Chinanews.com, December 3rd, up to 60 US dollars!

The boots of the West to limit the price of Russian oil have finally landed.

After the European Union finally overcame the resistance of hardline Poland on the 2nd to finalize the Russian oil export price ceiling agreement, the United States also couldn't wait to release a joint statement of the Group of Seven (G7) and Australia on the same day, also announcing that the Russian oil price cap would be set at a price limit of 10 per cent. Bucket $60.

EU: Walking a tightrope

  Since the outbreak of the Ukraine crisis, Western countries such as the European Union and the United States have imposed multiple rounds of sanctions on Russia's energy industry, which has also suffered a certain degree of backlash.

In order to avoid backlash, Western countries have come up with the idea of ​​a price cap, which aims to reduce Russia's oil revenue while preventing global oil prices from soaring after the Russian crude oil embargo takes effect.

  However, "setting an appropriate price ceiling for Russian oil is difficult to walk on a tightrope," according to the analysis of the US "Wall Street Journal".

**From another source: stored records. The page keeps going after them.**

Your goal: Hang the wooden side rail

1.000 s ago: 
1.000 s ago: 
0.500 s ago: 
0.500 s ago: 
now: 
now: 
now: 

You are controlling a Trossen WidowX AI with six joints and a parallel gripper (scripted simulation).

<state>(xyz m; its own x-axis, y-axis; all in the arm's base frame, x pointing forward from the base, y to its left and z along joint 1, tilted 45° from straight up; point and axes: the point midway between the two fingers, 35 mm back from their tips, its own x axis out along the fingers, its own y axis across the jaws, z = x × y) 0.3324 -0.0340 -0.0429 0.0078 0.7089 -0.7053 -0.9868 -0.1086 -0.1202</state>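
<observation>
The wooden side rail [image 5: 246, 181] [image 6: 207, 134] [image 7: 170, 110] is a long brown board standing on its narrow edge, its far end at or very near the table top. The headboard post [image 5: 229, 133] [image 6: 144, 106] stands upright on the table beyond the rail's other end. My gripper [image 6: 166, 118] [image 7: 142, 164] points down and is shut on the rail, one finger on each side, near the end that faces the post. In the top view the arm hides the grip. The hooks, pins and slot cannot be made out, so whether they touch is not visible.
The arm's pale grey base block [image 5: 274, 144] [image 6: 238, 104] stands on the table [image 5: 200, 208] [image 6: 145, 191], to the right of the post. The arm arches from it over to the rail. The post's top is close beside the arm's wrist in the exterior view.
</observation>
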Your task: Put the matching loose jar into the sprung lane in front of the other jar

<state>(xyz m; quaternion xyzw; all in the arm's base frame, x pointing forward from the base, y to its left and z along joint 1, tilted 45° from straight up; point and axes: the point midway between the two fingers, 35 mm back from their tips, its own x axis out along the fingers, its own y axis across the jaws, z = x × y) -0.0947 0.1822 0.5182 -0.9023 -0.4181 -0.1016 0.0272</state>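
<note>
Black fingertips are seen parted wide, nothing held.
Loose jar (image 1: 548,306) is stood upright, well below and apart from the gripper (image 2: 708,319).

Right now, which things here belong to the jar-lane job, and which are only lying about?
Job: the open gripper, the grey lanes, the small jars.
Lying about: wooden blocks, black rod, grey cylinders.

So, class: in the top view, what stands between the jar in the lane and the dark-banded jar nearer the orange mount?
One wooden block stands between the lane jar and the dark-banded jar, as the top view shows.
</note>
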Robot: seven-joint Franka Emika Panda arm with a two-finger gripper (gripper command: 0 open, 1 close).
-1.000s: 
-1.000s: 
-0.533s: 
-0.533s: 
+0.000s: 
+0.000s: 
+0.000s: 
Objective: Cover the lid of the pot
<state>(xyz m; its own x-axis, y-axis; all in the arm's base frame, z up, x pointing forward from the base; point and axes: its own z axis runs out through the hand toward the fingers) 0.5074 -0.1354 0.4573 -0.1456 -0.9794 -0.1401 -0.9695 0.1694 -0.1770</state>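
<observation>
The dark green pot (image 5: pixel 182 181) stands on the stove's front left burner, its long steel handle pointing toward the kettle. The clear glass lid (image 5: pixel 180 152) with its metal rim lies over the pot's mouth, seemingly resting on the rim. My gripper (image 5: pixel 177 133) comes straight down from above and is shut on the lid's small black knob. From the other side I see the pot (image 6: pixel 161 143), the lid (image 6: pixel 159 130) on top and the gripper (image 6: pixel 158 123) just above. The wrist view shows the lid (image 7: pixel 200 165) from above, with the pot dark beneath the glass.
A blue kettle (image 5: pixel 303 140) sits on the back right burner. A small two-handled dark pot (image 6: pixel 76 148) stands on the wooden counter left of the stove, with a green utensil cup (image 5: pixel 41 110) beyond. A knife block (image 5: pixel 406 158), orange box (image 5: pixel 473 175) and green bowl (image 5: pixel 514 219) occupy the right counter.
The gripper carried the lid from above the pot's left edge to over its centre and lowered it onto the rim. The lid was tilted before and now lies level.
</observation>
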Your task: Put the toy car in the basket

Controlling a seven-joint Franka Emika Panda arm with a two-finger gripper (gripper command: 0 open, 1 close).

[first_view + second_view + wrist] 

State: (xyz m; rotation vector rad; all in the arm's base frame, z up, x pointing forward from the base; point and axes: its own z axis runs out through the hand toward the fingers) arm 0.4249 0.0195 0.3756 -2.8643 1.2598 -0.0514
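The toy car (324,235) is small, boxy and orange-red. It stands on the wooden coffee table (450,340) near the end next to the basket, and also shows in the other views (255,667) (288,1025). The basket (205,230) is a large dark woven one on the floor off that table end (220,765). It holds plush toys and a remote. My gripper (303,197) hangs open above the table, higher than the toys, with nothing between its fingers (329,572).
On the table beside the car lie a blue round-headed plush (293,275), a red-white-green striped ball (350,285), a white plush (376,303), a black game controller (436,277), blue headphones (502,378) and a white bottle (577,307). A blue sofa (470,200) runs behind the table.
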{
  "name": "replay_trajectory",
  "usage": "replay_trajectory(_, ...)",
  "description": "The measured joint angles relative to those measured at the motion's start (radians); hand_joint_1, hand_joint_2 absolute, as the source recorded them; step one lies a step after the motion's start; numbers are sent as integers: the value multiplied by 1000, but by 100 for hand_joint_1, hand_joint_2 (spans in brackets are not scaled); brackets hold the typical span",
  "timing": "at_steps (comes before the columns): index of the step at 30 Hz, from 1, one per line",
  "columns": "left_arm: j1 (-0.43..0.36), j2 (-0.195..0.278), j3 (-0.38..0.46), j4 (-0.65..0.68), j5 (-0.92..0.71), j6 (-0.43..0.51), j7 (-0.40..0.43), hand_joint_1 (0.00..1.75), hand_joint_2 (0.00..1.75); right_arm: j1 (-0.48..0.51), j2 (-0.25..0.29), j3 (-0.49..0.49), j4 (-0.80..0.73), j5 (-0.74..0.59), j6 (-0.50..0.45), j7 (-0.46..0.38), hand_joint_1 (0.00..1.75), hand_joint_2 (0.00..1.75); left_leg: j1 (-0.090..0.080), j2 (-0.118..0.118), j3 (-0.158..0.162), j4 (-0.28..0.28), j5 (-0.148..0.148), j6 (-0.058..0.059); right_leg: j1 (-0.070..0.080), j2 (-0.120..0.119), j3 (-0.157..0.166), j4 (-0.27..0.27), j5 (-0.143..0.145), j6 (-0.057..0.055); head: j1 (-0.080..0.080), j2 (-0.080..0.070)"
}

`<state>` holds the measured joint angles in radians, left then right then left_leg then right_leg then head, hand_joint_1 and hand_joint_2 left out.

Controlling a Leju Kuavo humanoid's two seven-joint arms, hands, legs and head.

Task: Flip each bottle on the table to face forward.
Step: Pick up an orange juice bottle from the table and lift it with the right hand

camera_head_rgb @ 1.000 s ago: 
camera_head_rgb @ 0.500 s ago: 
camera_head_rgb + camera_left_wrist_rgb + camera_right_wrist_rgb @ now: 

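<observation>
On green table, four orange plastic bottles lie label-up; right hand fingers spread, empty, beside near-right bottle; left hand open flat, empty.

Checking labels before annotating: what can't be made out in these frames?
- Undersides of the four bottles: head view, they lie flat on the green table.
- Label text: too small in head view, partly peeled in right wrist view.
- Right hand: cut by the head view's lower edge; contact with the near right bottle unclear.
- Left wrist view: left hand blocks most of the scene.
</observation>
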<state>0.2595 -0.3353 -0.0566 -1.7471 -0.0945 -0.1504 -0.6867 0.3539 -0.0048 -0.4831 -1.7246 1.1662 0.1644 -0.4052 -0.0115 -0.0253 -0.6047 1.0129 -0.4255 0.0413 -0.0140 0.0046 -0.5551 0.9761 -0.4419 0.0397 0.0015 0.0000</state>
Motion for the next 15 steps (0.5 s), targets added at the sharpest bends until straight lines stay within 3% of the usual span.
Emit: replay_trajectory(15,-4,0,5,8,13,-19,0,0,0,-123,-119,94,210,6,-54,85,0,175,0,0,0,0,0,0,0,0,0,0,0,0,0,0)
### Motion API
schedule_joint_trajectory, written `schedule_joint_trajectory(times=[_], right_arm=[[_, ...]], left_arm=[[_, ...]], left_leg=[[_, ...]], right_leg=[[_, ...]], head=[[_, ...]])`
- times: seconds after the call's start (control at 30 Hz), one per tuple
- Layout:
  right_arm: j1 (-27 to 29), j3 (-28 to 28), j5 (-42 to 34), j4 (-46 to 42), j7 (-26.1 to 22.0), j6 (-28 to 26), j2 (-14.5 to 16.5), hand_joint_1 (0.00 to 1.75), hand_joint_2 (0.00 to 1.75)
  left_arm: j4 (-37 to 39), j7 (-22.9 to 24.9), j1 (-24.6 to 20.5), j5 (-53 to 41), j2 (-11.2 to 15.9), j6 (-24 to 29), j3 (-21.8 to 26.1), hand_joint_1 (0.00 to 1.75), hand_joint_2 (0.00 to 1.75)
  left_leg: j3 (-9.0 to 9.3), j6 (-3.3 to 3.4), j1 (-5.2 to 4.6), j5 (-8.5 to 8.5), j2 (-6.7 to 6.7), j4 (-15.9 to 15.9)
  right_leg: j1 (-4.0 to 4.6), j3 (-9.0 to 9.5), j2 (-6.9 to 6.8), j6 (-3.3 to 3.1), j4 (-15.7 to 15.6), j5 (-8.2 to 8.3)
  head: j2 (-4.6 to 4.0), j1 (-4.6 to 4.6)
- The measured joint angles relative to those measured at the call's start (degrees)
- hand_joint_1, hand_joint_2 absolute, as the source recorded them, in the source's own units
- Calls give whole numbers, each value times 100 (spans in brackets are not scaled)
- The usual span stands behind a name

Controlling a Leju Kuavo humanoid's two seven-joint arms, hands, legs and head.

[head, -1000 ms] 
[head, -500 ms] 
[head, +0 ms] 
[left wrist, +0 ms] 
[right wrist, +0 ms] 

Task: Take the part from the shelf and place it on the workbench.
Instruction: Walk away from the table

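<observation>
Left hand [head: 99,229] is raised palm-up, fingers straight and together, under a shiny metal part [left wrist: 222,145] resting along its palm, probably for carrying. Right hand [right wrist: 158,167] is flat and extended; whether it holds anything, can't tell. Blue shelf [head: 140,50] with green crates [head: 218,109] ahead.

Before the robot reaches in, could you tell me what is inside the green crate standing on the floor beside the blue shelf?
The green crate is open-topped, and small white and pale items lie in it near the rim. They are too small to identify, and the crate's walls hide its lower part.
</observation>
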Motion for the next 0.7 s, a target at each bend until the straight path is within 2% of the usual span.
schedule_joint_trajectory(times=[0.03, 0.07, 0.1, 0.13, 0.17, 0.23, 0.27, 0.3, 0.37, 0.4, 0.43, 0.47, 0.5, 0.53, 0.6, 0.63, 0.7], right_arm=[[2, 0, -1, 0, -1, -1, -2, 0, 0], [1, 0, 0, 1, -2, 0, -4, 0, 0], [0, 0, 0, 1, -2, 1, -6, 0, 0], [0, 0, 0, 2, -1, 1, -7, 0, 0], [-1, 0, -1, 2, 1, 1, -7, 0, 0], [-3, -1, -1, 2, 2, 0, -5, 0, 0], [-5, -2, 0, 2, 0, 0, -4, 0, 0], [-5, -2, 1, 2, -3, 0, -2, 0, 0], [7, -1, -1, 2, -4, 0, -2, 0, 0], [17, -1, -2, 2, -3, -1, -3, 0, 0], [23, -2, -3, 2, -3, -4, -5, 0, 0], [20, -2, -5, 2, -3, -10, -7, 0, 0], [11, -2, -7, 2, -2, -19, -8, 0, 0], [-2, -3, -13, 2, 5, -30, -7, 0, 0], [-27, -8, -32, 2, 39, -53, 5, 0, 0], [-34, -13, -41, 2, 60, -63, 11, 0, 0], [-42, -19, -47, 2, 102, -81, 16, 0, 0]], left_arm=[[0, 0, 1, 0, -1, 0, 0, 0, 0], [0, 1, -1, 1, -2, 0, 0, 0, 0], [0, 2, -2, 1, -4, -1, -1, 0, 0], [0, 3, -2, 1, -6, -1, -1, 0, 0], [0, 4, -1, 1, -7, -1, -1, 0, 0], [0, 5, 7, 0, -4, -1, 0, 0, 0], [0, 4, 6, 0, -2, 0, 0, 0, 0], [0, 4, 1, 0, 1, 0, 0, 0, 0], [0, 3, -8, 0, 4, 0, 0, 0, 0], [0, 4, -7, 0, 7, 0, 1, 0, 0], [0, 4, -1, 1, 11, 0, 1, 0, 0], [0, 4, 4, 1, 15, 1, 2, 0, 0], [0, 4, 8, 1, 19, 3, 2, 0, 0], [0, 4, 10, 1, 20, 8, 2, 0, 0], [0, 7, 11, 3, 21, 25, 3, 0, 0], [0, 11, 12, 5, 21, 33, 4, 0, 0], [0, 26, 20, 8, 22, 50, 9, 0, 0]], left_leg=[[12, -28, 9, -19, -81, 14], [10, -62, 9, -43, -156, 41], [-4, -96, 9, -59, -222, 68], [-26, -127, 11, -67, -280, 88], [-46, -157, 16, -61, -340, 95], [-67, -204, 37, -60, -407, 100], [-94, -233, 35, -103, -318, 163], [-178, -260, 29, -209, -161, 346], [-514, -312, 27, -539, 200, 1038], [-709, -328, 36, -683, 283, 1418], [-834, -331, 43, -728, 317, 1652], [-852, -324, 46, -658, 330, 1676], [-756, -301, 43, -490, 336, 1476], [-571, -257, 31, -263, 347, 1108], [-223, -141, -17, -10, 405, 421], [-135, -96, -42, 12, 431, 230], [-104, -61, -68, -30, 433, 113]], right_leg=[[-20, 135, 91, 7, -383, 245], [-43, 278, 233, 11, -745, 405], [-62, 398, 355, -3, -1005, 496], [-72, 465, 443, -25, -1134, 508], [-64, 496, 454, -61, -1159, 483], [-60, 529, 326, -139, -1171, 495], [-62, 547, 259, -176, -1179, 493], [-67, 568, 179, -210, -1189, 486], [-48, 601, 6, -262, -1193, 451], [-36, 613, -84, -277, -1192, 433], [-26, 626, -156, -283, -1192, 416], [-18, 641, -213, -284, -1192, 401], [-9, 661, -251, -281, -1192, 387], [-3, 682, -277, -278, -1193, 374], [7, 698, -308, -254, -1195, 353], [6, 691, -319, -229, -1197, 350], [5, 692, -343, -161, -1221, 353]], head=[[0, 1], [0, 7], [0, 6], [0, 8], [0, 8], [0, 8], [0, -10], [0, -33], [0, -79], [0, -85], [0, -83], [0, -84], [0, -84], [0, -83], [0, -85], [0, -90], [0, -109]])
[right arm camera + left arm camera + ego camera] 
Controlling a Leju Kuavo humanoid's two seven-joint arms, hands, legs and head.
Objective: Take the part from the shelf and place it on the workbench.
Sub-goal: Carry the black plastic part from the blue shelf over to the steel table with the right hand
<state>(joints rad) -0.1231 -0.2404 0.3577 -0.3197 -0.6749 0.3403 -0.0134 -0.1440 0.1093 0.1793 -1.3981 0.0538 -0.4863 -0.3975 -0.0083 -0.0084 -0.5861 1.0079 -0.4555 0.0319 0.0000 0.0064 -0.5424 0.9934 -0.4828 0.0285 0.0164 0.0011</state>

  On the one hand, it is difficult to adjust the opinions within the EU.

The European Union initially contemplated a price ceiling for Russian oil of $65 to $70 per barrel.

Poland, which is tough on Russia, is pushing for a lower price ceiling to deprive Russia of more oil revenue.

Greece and Malta want price caps set at around $70 to protect their huge shipping industries.

  As far as Russia is concerned, it is also difficult for the EU to judge the tipping point at which Russia may retaliate, which may be one reason why the EU took so long to agree on a price ceiling.

If the price cap is set too low, Europe could lose services such as insurance for Russian oil exports.

Moreover, the more the oil price cap hurts Russia, the greater the risk that the mechanism will backfire on the oil market.

  The negotiations lasted extremely difficult for several months, and it was only at the last moment that Poland relented and agreed to cap the price at $60 a barrel.

The final compromise also came as the deadline loomed as the EU's embargo on most Russian oil imports came into force on the 5th.

  However, several hard-line European countries led by Poland believe that the price ceiling is not enough to damage Russia's export revenue. The economy and key figures impose new restrictions.

  "We are working on the next round of sanctions, which will be painful and costly for Russia," said Polish ambassador to the EU Sardos.

  Poland has also successfully negotiated regular reviews of price ceilings to ensure it closely tracks the market.

America: secretly happy

  After the 27 EU countries reached an agreement on the Russian oil price ceiling, the United States on the other side of the ocean couldn't wait to announce the joint statement that had been prepared long ago.

The G7 and Australia also agreed to cap Russian oil prices at $60 a barrel, the statement said.

  The Group of Seven finance ministers reached an agreement in September to set a price ceiling for oil exports to Russia.

According to the agreement, the G7 will impose a price limit on Russian crude oil from December 5, and a price limit on Russian refined petroleum products from February 5, 2023.

  The White House of the United States also welcomed the agreement immediately after the EU reached an agreement on Russia's oil price ceiling, saying that the agreement showed the EU's firm determination to oppose Russia's military actions.

U.S. Treasury Secretary Janet Yellen, one of the promoters of the price cap plan, also welcomed the agreement and praised Washington's partners in the European Union.

  The U.S. is happy, however, more likely because the EU’s price caps reflect what U.S. officials have asserted as their main objective, which is the U.S.’s zeal to keep Russian oil flowing and prevent another round of energy price hikes that drive up domestic inflation.

  The U.S. wants to keep millions of barrels of Russian oil flowing to global markets and avoid a sudden shrink in global supply as a new round of European sanctions on Russian oil exports takes effect.

And the shrinking supply is likely to send gasoline and heating fuel prices soaring in the U.S. and around the world, worsening already high inflation.

Russia: It's extortion

  With regard to the West's setting of a price ceiling for Russian oil, Russia has stated that it will not supply oil and oil products to countries that impose price limits on Russian oil.

Proposals such as restricting oil imports from Russia and imposing price caps on Russian oil can only lead to a spike in oil prices like natural gas prices.

  Slutsky, chairman of the foreign affairs committee of the Russian lower house of parliament, told TASS news agency that the EU's move would endanger its own energy security and violate market laws and regulations.

  Russian President Vladimir Putin has emphasized that Moscow will not pay for the well-being of others at its own expense, nor will it supply energy resources to countries that limit prices.

He called the oil price cap the result of a "cheating trick and shameless extortion" against Russia.

  Russian Deputy Prime Minister Alexander Novak also announced in October that Moscow would not supply oil to countries that try to artificially limit their costs through price cap mechanisms.

At the Russian Energy Week forum, the deputy prime minister also noted that prices should be formed in a market-based manner, taking into account the balance between supply and demand.

Novak called the proposal to cap Russian oil prices "absolutely ridiculous".